*Exercise objective:* Every line below from the one with "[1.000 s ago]" through the one with "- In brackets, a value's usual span" should be retyped exactly, both ends included; no other lines and no pictures.

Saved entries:
------------------------------

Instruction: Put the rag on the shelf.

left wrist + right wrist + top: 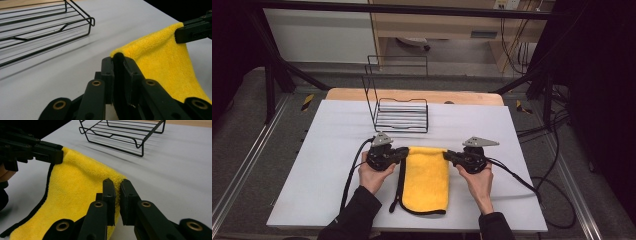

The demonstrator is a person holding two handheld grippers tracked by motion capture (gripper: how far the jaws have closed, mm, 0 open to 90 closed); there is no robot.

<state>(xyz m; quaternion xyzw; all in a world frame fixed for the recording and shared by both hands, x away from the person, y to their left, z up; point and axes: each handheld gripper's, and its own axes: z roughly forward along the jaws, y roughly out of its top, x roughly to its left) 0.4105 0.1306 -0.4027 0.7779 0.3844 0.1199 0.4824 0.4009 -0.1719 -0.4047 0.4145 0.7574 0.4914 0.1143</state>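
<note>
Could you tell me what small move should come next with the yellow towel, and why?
Probably lift both far corners higher together: the left hand-held gripper and right hand-held gripper are each shut on a corner of the yellow towel, whose near end lies on the table.

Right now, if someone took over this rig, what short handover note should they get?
Left gripper: shut on the far left corner of the yellow towel.
Right gripper: shut on its far right corner.
Towel: far edge pinched between the two grippers, near end lying on the white table, in front of the black wire rack.
Done: both corners gripped.
Left: probably moving it to the rack, which holds nothing.
</note>
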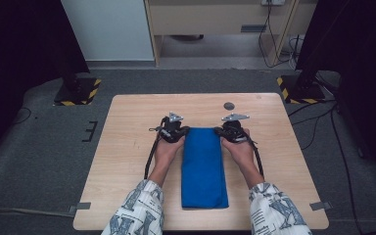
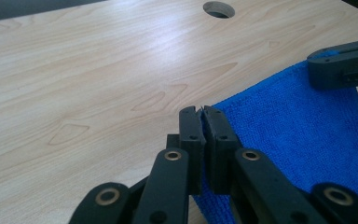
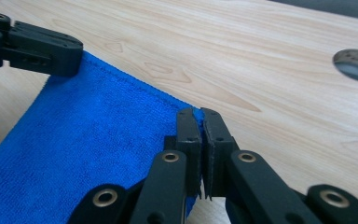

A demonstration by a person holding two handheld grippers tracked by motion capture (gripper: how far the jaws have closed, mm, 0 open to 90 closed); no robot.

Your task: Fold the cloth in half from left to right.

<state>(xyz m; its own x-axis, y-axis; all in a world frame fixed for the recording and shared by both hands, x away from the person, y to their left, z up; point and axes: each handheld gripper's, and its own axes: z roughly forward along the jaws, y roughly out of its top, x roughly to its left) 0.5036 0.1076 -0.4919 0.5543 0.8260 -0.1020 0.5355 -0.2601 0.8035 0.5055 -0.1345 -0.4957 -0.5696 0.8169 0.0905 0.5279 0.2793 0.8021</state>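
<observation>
A folded blue cloth (image 1: 204, 166) lies lengthwise down the middle of the table (image 1: 127, 147), its far edge nearest the far side. The left gripper (image 2: 202, 111) and right gripper (image 3: 196, 113) each have their jaws pinched fully together on one far corner (a two-point hold keeps that edge taut), probably for lifting and folding toward the near edge.

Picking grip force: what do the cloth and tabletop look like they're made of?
Cloth: blue microfibre or terry by the look, matte, with a fine looped nap and a stitched edge. Tabletop: light wood-grain board, probably laminate, smooth with a soft sheen.
</observation>
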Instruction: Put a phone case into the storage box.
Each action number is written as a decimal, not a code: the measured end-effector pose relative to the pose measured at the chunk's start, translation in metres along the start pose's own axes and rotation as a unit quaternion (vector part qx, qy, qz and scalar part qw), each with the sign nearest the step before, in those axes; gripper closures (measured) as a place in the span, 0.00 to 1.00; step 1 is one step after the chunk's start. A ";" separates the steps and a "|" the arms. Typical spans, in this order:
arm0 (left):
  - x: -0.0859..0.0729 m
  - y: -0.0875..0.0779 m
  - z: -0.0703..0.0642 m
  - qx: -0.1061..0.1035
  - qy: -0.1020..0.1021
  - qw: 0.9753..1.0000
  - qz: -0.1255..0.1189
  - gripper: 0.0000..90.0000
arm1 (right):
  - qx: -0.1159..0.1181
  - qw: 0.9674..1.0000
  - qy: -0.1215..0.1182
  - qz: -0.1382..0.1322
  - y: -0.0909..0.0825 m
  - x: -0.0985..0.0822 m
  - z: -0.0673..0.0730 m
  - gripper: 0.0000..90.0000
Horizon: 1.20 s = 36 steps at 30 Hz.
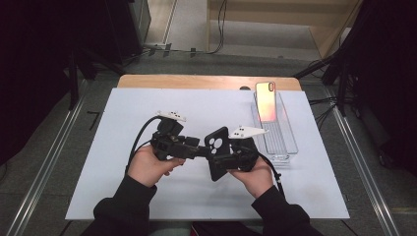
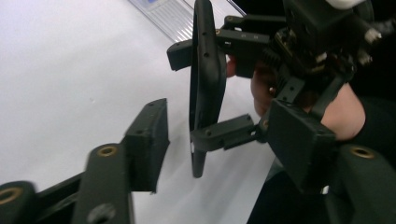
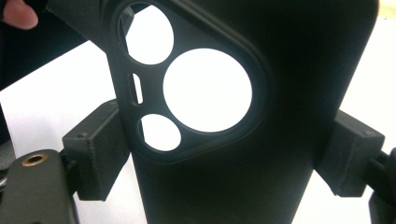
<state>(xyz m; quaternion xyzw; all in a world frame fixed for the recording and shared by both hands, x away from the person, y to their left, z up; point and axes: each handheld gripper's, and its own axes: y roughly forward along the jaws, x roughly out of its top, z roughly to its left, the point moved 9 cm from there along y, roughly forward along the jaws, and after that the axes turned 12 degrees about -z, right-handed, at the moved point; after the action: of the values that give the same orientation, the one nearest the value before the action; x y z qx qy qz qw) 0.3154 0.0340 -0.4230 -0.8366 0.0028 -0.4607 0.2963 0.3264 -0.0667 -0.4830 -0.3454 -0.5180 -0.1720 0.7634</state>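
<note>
A black phone case [image 1: 217, 146] with round camera cutouts is held upright above the white sheet. My right gripper [image 1: 222, 160] is shut on it; in the right gripper view the gripper [image 3: 224, 158] has a pad pressed against each long edge of the case [image 3: 289, 93]. My left gripper [image 1: 201, 150] points at the case from the left. In the left gripper view the gripper [image 2: 222, 119] stands open, with the case [image 2: 205, 84] edge-on between its jaws and a gap on either side.
A phone [image 1: 265, 101] with a shiny orange-pink back leans in a clear plastic tray [image 1: 285, 142] at the back right. A white sheet [image 1: 147, 196] covers the wooden table [image 1: 196, 81]. Metal rails run along both sides of the table.
</note>
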 end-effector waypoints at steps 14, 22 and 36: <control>-0.024 -0.010 0.012 -0.020 0.092 0.995 0.023 0.34 | 0.039 0.999 -0.018 0.014 -0.009 0.001 -0.001 0.14; -0.048 -0.012 0.026 -0.025 0.096 0.995 0.014 0.34 | 0.064 0.998 -0.011 0.014 -0.016 0.004 0.000 0.14; -0.079 -0.016 0.044 -0.001 0.088 0.996 0.011 0.34 | 0.075 0.997 0.004 0.023 -0.024 0.010 -0.003 0.14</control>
<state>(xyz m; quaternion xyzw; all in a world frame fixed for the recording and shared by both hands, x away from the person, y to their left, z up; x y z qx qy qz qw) 0.2998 0.0912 -0.4938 -0.7930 0.0389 -0.5296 0.2987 0.3181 -0.0847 -0.4665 -0.2986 -0.5185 -0.1168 0.7927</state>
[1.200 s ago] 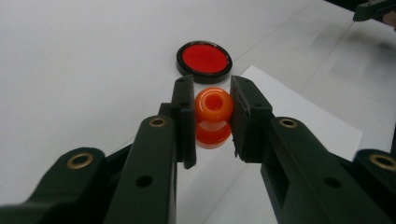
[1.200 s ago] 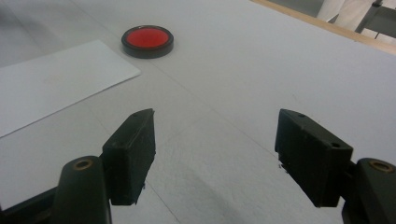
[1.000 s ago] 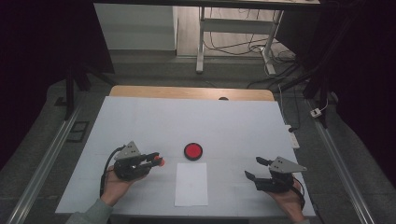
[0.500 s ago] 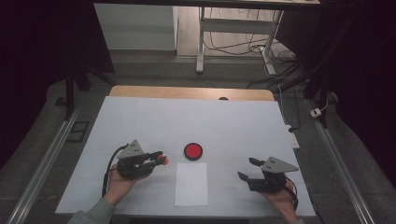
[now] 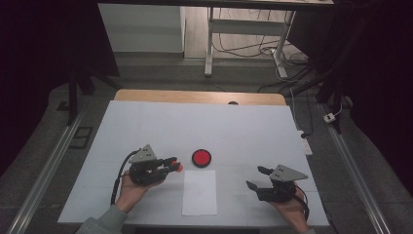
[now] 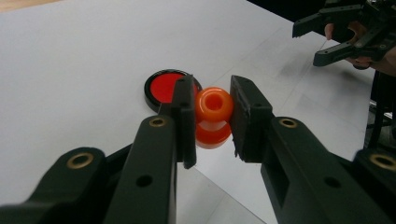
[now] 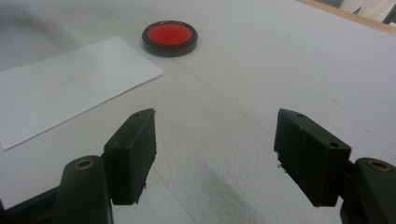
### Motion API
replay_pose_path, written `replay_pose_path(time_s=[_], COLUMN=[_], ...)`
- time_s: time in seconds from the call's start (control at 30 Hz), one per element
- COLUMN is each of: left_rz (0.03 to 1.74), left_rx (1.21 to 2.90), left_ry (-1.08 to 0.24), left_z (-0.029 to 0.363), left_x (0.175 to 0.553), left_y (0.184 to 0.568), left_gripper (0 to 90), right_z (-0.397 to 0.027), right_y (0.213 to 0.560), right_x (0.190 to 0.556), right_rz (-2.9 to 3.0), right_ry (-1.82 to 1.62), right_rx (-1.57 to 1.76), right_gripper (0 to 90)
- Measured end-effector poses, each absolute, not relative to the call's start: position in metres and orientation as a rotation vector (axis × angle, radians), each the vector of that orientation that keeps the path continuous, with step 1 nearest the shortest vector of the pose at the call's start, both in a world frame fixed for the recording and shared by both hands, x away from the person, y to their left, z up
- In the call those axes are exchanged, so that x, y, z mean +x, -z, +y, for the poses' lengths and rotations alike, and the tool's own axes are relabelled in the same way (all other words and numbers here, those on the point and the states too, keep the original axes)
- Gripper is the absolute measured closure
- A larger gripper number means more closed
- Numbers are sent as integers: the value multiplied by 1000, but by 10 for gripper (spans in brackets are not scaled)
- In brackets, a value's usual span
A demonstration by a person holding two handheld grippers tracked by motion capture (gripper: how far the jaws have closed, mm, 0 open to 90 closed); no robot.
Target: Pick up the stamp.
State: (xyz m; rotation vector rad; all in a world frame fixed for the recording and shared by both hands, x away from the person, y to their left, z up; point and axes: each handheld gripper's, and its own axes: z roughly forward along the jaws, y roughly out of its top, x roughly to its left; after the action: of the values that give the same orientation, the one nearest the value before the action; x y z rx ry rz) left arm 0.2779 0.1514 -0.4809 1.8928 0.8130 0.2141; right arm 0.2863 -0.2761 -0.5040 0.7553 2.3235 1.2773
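The left gripper [image 5: 171, 165] is clamped on an orange spool-shaped piece [image 6: 213, 116], with the red round pad [image 5: 201, 158] just beyond its tips. A white paper sheet [image 5: 199, 191] lies between both grippers. The right gripper [image 5: 257, 177] rests with jaws wide apart, holding nothing

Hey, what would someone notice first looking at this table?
The orange stamp, clamped in the left gripper just left of the red ink pad at the table's middle. Below the pad lies a white sheet; the right gripper hovers open on its right.
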Motion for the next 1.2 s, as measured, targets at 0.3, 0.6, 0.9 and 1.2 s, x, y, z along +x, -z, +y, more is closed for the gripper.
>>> replay_pose_path(time_s=[0.3, 0.6, 0.9, 1.2], left_rz=[797, 773, 732, 700], left_rx=[1891, 1900, 1901, 1912], left_ry=[-197, -180, -163, -147], left_z=[143, 131, 114, 99], left_x=[279, 280, 280, 282], left_y=[480, 479, 474, 473], left_gripper=[722, 722, 722, 722], right_z=[-276, -276, -276, -277], right_y=[504, 504, 504, 504], right_x=[286, 286, 286, 286], right_rz=[2322, 2321, 2323, 2320], right_ry=[-1270, -1266, -1265, -1263], right_rx=[757, 753, 755, 753], right_gripper=[293, 295, 295, 295])
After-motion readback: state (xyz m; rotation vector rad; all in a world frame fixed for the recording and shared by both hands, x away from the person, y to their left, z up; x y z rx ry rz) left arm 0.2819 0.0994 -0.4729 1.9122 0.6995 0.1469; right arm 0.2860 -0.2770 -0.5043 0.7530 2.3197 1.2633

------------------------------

*Your solution:*
[1.000 s ago] 
[0.500 s ago] 
[now] 
[now] 
[now] 
### Motion API
replay_pose_path, written `replay_pose_path(time_s=[_], COLUMN=[_], ...)`
- time_s: time in seconds from the call's start (control at 30 Hz), one per element
- COLUMN is each of: left_rz (0.03 to 1.74), left_rx (1.21 to 2.90), left_ry (-1.08 to 0.24), left_z (-0.029 to 0.363), left_x (0.175 to 0.553), left_y (0.184 to 0.568), left_gripper (0 to 90), right_z (-0.397 to 0.027), right_y (0.213 to 0.560), right_x (0.190 to 0.556), right_rz (-2.9 to 3.0), right_ry (-1.82 to 1.62), right_rx (-1.57 to 1.76), right_gripper (0 to 90)
- Measured end-effector poses, each absolute, not relative to the call's start: position in metres and orientation as a rotation vector (axis × angle, radians), each the vector of that orientation that keeps the path continuous, with step 1 nearest the shortest vector of the pose at the call's start, both in a world frame fixed for the recording and shared by both hands, x away from the person, y to their left, z up
- In the call those axes are exchanged, so that x, y, z mean +x, -z, +y, for the poses' lengths and rotations alike, and the tool's own axes are relabelled in the same way (all other words and numbers here, those on the point and the states too, keep the original axes)
- Gripper is the absolute measured closure
- A larger gripper number means more closed
- Numbers are sent as integers: the value multiplied by 1000, but by 10 for gripper (spans in brackets are not scaled)
- In brackets, a value's usual span

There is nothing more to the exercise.